Task to complete = Filter the entries below, keeping only lines with "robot".

──────── Records to use

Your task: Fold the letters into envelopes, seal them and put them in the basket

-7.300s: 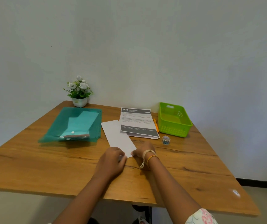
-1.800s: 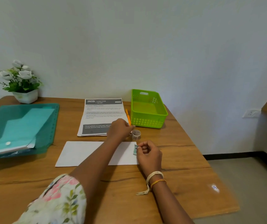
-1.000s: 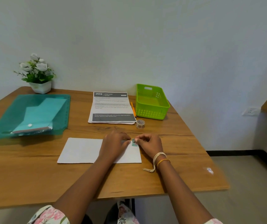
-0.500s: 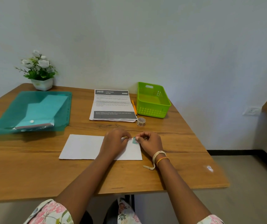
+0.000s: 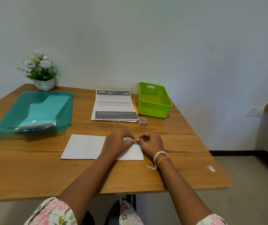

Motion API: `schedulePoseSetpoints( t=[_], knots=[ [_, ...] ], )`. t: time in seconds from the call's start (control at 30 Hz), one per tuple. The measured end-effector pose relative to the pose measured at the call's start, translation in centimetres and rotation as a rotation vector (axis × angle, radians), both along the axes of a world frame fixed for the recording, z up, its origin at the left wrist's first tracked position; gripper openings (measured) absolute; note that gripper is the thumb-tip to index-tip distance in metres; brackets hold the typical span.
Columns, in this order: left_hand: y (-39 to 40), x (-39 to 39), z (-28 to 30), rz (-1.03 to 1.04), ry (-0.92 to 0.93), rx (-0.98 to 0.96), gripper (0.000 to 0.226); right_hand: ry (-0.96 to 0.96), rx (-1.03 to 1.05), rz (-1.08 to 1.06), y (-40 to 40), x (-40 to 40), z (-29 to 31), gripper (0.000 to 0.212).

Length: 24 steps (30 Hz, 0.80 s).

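Observation:
A white envelope (image 5: 84, 147) lies flat on the wooden table (image 5: 32, 172), long side toward me. My left hand (image 5: 116, 144) and my right hand (image 5: 151, 144) meet over its right end, each pinching a small teal piece of tape (image 5: 135, 141) just above the paper. A printed letter sheet (image 5: 113, 105) lies behind the envelope. The green basket (image 5: 154, 109) stands at the back right, with nothing visible inside. A small tape roll (image 5: 142, 122) sits between the letter and the basket.
A teal plastic folder (image 5: 32, 111) with paper inside lies at the left. A potted white flower (image 5: 40, 71) stands in the back left corner. An orange pen (image 5: 135, 107) lies between letter and basket. The table's right edge is near my right hand.
Over the last seconds the envelope was turned sideways, and my left hand came from the tape roll to join my right. Both hands now pinch the tape piece more tightly together.

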<state>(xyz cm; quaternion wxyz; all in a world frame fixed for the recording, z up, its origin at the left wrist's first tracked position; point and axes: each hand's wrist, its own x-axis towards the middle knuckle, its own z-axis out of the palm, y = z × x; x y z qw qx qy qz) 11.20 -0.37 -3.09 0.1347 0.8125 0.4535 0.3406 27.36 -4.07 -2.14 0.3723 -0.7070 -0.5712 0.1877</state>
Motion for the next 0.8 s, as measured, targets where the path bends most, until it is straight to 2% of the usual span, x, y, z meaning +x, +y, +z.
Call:
schedulePoseSetpoints(
  t=[0.17,0.3,0.43,0.63,0.73,0.8],
  knots=[
    [-0.2,0.1,0.1,0.013,0.099,-0.036,0.022,-0.057,0.002,-0.038,0.3,0.0,-0.2,0.013],
    [-0.2,0.1,0.3,0.011,0.104,-0.056,0.025,-0.099,0.081,-0.089,0.2,-0.2,-0.2,0.008],
    [0.0,-0.2,0.3,-0.045,0.108,-0.112,0.029,-0.150,0.131,0.018,-0.7,-0.4,-0.3,0.006],
    [0.0,-1.0,1.1,-0.141,0.243,-0.180,0.048,-0.307,0.029,0.018,-1.9,-0.4,-0.6,0.032],
    [-0.5,-1.3,0.6,-0.140,0.351,-0.118,0.054,-0.440,0.012,0.045,-2.6,-0.4,-0.9,0.049],
    [-0.9,-1.4,0.2,-0.134,0.370,-0.093,0.055,-0.436,0.065,0.067,-3.2,-0.6,-0.8,0.050]
  ],
)
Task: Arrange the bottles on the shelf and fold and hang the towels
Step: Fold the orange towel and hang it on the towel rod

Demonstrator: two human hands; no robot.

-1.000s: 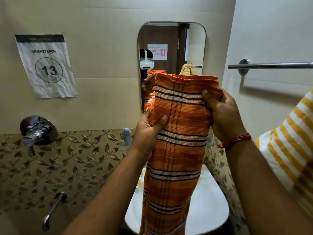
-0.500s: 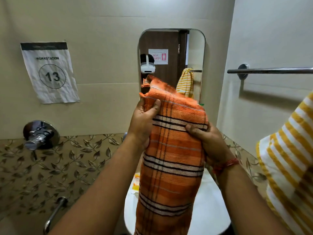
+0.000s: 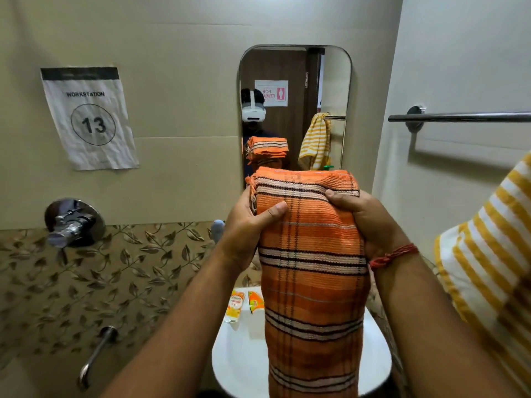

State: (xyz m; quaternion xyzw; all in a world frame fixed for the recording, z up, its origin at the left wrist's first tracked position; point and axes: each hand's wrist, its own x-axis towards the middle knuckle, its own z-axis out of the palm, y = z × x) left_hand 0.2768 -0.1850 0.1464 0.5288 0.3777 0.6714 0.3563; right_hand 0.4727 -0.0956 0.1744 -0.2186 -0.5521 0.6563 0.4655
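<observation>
Beige tile covers the upper wall (image 3: pixel 186 38), and a band of brown leaf-patterned tile (image 3: pixel 115 268) runs below it. A paper sign (image 3: pixel 89 119) reading "WORKSTATION 13" is stuck to the wall left of a rounded mirror (image 3: pixel 333 81). A chrome valve (image 3: pixel 73 222) and a spout (image 3: pixel 96 357) sit on the left. On the right wall a metal towel bar (image 3: pixel 459 117) is mounted, with a yellow-striped towel (image 3: pixel 488 254) hanging at the right edge of view. Below is a white basin (image 3: pixel 244 363), with two orange sachets (image 3: pixel 244 304) at its back rim. Over the basin, the folded orange plaid towel (image 3: pixel 310 282) is held up: the left hand (image 3: pixel 250 225) grips its left edge with the thumb across the front, and the right hand (image 3: pixel 365 219) clutches its right edge.
</observation>
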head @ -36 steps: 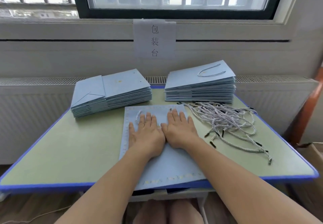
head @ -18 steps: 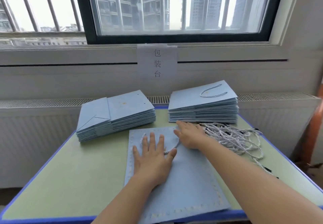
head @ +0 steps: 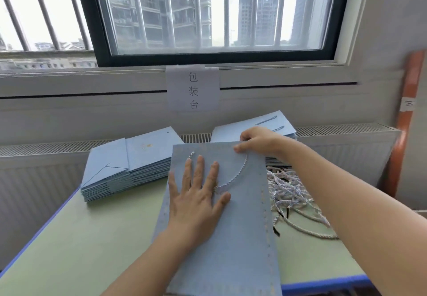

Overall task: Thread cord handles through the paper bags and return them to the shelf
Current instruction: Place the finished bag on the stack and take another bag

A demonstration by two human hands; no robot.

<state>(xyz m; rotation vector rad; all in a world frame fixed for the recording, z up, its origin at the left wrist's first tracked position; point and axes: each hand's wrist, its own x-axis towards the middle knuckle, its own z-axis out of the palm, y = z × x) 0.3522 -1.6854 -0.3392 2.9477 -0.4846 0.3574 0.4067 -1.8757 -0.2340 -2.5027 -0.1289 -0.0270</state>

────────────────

Exercise output =
Demonstrator: two human hands; no robot.
A demonstration by two human hands; no robot.

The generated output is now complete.